Choreographer Kate Warren and Her Crystal Eyes

By Barbejoy A. Ponzio, August 14, 1998, Arts

"A dancer spends his life learning because he finds the process of dance to be like life itself, continually in process."Merce Cunningham

Kate Warren
photograph by Bret Brookshire

Kate Warren is finallytelling her own story. For her first choreographic showcase, Crystal Eyes, opening this weekend at Cafe Dance, the longtime local choreographer has drawn inspirations from within, from her own life and from the traditions she inherited. In doing so, Warren has not only taken important steps forward personally and creatively, she has closed the gap between our own experiences and those of the artist.

To view Kate Warren's dances is to see her history in motion. In her appetite for movement and motion, her use of weight, and her dramatic gestures, you can see the training in the technique of Merce Cunningham, Martha Graham, and José Limon that she received as a student at Texas Tech University. Warren explains, "Basically, our basis was Graham. And to me it was like learning Latin to learn English. You just kind of get the root of what modern dance is all about."

Warren's analogy of dance to language wisely illustrates that modern dance is about finding one's own voice and expressing one's own language. Martha Graham's manifesto was self-expression. Called the Mother of Psychodrama, Graham thought it most important that her dances "reveal the inner landscape." She was famous for creating narratives, and her stories always had a moral. Graham's movement technique, "contraction and release," located the seat of human emotions in the central torso. Her movements – generated from breath coupled with contraction and release of the torso – were ideally suited to depict extreme emotional states; they were intense and spasmodic.

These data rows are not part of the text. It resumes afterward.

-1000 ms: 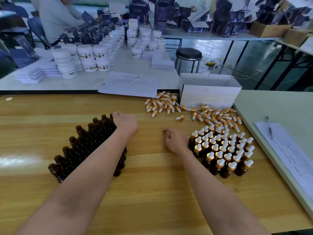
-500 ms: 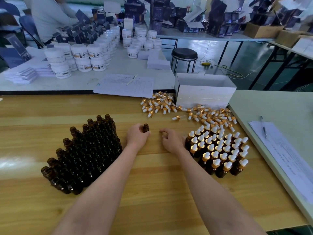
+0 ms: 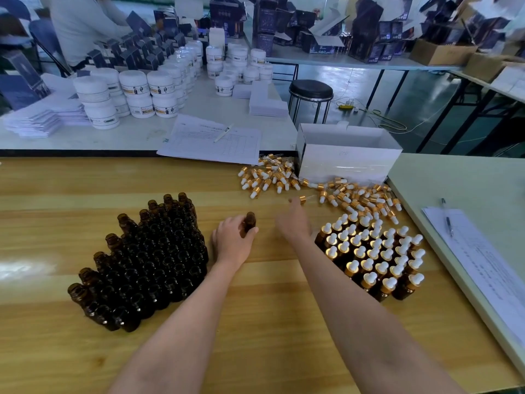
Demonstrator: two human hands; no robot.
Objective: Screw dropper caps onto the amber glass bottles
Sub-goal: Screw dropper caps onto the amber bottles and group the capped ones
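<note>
Pale wooden table [image 3: 85,189] runs under both your arms. Your left hand [image 3: 233,244] grips a single uncapped amber bottle [image 3: 250,223] between thumb and curled fingers, just right of the block of open bottles [image 3: 147,265]. The bottle's long axis stands near upright, with the open mouth pointing up and slightly away from you. Your right hand [image 3: 294,221] is blurred, its fingers loose, stretched out and holding nothing, with the fingertips just short of a lone dropper cap [image 3: 303,199] lying on its side. More loose caps [image 3: 272,177] sprawl beyond, by a white box [image 3: 346,163]. Capped bottles [image 3: 375,251] stand just right of your right forearm, white bulbs up. Printed forms [image 3: 204,143] and labelled white jars [image 3: 136,89] sit on the far table, but their writing is too small to read.
</note>
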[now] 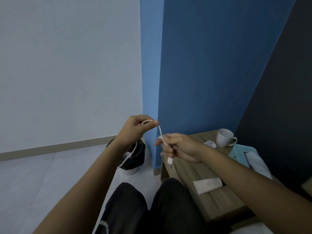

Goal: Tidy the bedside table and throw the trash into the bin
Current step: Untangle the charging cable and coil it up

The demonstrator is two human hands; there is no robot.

Merce Cunningham danced in Graham's company, but eventually said no to psychological narratives and created his own company. "Martha had too much on her mind," he said. Cunningham earned the title the Father of Postmodern Dance by deconstructing modern dance. Think of taking apart a puzzle and trying putting it back together so the pieces don't fit. That is what Cunningham did; in his pieces, the music and the movement are independent of each other. The dancers are expressionless. His dances don't tell a story; movement for movement's sake is his purpose. The process is more important than the product. José Limon, a protege of Doris Humphrey, espoused the use of fall and recovery. As you take a step, that is fall. As your foot touches the ground, that is recovery. With the use of breath, it enhances that movement.

The legacy of these famous choreographers continued to be passed down to Warren after she left Texas Tech, through Austin choreographers Kay Braden, Sharon Vasquez, and Yacov Sharir. After college, Warren recalls, "I studied with Kay Braden, who learned Graham and Cunningham technique. Sharon taught me Graham, Limon, Cunningham, and the Lewitzky technique. Kay taught me how to refine the use of gesture, and Yacov taught me more about the use of breath."

Warren's mosaic of movement continued to expand as she shifted from student to working artist. She created her own company, Austin Repertory Dancers,in 1980. After disbanding the troupe in 1982, she became a dancer with and associate artistic director for Sharir Dance Company (SDC). During her eight years with SDC, Warren also directed the Sharir Company School. She moved to the Johnson/Long Dance Company in 1990 and spent five years dancing with them. She recalls, "I got to choreograph when I was with them, too. I liked working with them because it was very different; it was creative theatre and dance. I really enjoyed being introduced to that part of dance. There was text, lots of props, and costume changes." In 1995, she founded Cafe Dance, a classroom, art gallery, and performance space for dance.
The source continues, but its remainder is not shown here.